Жалкие, подавленные, поплелись мы к реке, на землю шлепались с нас лепешки грязи, штаны и рубахи противно прилипли к телу, холодные, тяжелые.
Подойдя к реке, мы с омерзением стянули с себя всю эту грязь, комом плюхнули ее в воду и сами бросились следом. Выстирав свою скудную одежку, мы развесили ее на кустах, вымылись сами и, с наслаждением ощущая чистоту, развалились на песке. Только тут мы повеселели.
Вань, а Вань, а может, это господь нас наказал за то, что мы в кино ходили? — спросил я.
Да иди ты! Надоел, — огрызнулся Ванюшка. — Не наказание это, а наша дурость.
Я во все глаза смотрел на брата, испуганный его смелостью. Не боялся он и ни черта, и ни бога. Не верил в них. А я даже легкого сомнения страшился…
Дома нас встретила на пороге мать с ремнем в руках.
Вы куда это ходили? — закричала она.
В гости к диакону, регент у него был, стихи разучивали, — соврал Ванюшка.
Не сегодня! А вчера вечером куда ходили, язви вас! В кино вы таскались, в кино, беса тешить! — И она принялась злобно хлестать нас ремнем. — Ивановна видела, как вы в клуб входили! Разразит вас господь–бог!
Ванюшка прыгнул с крыльца и был таков. Мать продолжала хлестать меня.
ВАНЮШКА НЕ БОИТСЯ
Утро. Я пошел на кухню завтракать.
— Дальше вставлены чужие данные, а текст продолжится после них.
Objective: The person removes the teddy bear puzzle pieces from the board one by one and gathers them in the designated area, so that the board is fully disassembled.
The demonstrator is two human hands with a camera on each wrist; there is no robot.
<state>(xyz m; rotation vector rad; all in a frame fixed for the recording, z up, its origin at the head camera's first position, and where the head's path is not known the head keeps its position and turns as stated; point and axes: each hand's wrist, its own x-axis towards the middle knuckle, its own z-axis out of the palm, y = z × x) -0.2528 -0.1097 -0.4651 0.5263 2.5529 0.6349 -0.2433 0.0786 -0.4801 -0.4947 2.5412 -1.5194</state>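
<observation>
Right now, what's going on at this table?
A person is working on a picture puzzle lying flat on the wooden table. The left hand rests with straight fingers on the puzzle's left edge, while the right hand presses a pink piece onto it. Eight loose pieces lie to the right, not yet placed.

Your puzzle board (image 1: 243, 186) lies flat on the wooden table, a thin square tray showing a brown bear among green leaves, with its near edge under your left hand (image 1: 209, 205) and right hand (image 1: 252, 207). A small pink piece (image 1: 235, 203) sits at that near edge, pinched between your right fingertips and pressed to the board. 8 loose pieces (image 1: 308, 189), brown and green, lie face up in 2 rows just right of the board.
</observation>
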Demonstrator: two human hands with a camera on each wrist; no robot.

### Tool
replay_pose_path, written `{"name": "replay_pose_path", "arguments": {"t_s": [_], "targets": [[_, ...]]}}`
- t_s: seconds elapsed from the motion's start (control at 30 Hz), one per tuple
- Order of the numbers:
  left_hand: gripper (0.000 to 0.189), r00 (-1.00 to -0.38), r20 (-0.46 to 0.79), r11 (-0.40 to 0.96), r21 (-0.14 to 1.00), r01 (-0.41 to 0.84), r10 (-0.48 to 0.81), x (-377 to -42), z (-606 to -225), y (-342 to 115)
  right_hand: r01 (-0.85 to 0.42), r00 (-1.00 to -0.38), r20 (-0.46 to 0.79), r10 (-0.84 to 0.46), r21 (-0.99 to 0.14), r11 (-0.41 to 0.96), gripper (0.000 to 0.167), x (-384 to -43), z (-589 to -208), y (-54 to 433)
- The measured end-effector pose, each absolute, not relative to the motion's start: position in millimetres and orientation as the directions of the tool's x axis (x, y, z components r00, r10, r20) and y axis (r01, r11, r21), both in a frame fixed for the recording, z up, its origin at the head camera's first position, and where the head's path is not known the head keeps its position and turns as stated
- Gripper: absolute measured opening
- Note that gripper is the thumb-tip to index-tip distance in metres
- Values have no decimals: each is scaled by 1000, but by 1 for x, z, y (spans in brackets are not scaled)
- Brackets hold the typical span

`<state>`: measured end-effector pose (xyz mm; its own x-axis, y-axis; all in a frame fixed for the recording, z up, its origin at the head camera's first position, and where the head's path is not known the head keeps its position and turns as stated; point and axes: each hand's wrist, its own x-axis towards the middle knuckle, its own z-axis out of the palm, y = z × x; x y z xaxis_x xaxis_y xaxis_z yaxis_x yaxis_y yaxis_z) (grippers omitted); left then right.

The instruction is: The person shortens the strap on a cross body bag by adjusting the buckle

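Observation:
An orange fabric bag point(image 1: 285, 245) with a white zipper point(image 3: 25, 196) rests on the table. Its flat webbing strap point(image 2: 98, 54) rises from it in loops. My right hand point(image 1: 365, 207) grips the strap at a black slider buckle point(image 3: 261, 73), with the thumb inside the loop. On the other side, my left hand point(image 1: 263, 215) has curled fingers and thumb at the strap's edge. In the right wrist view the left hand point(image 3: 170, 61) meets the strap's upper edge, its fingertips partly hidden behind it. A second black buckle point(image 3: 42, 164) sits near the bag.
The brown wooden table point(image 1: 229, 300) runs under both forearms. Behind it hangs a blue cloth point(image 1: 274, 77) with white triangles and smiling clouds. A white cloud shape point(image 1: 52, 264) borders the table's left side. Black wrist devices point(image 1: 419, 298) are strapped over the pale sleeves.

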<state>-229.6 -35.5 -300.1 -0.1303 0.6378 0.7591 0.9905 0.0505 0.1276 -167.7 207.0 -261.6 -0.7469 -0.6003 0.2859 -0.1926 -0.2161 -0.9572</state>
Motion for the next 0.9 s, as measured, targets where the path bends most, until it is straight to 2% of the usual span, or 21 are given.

Дверь в комнату отца была приоткрыта. Я не любил сюда заглядывать, да и отец не очень–то приваживал меня, а тут вдруг что–то меня вроде толкнуло, и я вошел к отцу.
Отец, сидя за столом, читал газету. На краю стола лежали какие–то документы, справки, письма и стопа баптистских журналов. На чугунном письменном приборе стоял Моисей, точно такой же, как в «Истории средних веков». Я принялся разглядывать книги на полке.
Разве у вас в школе не учат здороваться? —- спросил отец.
С миром, пап, — проговорил я.
С миром приветствую, сынок, — ответил отец. И удивил меня, пригласив к столу: —Садись.
Такого еще не бывало. Я робко присел на краешек кресла.
Что скажешь? — спросил отец, отложив газету.